## Records excerpted from a collection
============================================================
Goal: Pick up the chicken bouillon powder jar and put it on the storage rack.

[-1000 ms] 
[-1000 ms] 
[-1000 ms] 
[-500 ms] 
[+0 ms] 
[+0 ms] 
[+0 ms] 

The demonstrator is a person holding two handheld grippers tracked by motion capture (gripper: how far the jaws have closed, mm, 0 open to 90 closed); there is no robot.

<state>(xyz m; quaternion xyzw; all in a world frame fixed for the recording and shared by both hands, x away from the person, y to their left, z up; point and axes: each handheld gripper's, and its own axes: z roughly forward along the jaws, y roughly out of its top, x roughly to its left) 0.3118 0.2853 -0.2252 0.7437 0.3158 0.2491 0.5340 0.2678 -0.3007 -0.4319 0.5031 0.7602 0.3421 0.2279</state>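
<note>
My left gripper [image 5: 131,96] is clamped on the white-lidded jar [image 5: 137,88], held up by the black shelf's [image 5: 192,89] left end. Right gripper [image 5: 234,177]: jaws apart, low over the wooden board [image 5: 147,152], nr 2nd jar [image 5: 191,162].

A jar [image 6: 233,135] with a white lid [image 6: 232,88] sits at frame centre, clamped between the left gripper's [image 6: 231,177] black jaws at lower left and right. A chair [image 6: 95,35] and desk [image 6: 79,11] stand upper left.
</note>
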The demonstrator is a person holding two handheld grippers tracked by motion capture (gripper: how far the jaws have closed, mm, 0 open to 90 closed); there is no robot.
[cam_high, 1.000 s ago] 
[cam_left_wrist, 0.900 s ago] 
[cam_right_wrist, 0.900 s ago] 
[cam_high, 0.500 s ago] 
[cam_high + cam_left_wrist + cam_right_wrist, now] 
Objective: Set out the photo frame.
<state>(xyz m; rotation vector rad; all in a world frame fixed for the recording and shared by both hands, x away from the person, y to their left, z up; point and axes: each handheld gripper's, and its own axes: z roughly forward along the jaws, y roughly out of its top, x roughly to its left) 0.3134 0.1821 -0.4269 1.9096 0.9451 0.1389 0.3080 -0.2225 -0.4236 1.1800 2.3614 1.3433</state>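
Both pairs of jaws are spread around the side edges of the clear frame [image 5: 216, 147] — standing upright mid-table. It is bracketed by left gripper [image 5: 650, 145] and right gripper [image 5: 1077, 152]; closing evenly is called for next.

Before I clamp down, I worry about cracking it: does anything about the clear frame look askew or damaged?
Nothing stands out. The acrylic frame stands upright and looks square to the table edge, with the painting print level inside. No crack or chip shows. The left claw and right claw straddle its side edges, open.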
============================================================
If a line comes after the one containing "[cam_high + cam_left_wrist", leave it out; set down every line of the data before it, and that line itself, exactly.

## Solution to this exercise
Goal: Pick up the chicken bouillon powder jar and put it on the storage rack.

[-1000 ms] 
[-1000 ms] 
[-1000 ms] 
[-500 ms] 
[+0 ms] 
[+0 ms] 
[+0 ms] 

The demonstrator is a person holding two handheld grippers tracked by motion capture (gripper: how far the jaws have closed, mm, 0 open to 90 closed); there is no robot.

<state>(xyz m; quaternion xyzw; all in a world frame fixed for the recording and shared by both hands, x away from the person, y to their left, z up; point and axes: each handheld gripper's, and its own axes: z roughly forward along the jaws, y roughly out of its top, x roughly to its left) 0.3118 0.2853 -0.2252 0.7437 0.3158 0.2491 0.5340 0.2678 -0.3007 -0.4319 0.5031 0.7602 0.3421 0.2279</state>
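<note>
My left gripper [image 5: 131,96] is clamped on the white-lidded jar [image 5: 137,88], held up by the black shelf's [image 5: 192,89] left end. Right gripper [image 5: 234,177]: jaws apart, low over the wooden board [image 5: 147,152], nr 2nd jar [image 5: 191,162].

A jar [image 6: 233,135] with a white lid [image 6: 232,88] sits at frame centre, clamped between the left gripper's [image 6: 231,177] black jaws at lower left and right. A chair [image 6: 95,35] and desk [image 6: 79,11] stand upper left.
</note>
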The demonstrator is a person holding two handheld grippers tracked by motion capture (gripper: how far the jaws have closed, mm, 0 open to 90 closed); there is no robot.
[cam_high, 1.000 s ago] 
[cam_left_wrist, 0.900 s ago] 
[cam_right_wrist, 0.900 s ago] 
[cam_high, 0.500 s ago] 
[cam_high + cam_left_wrist + cam_right_wrist, now] 

This exercise has no more to it.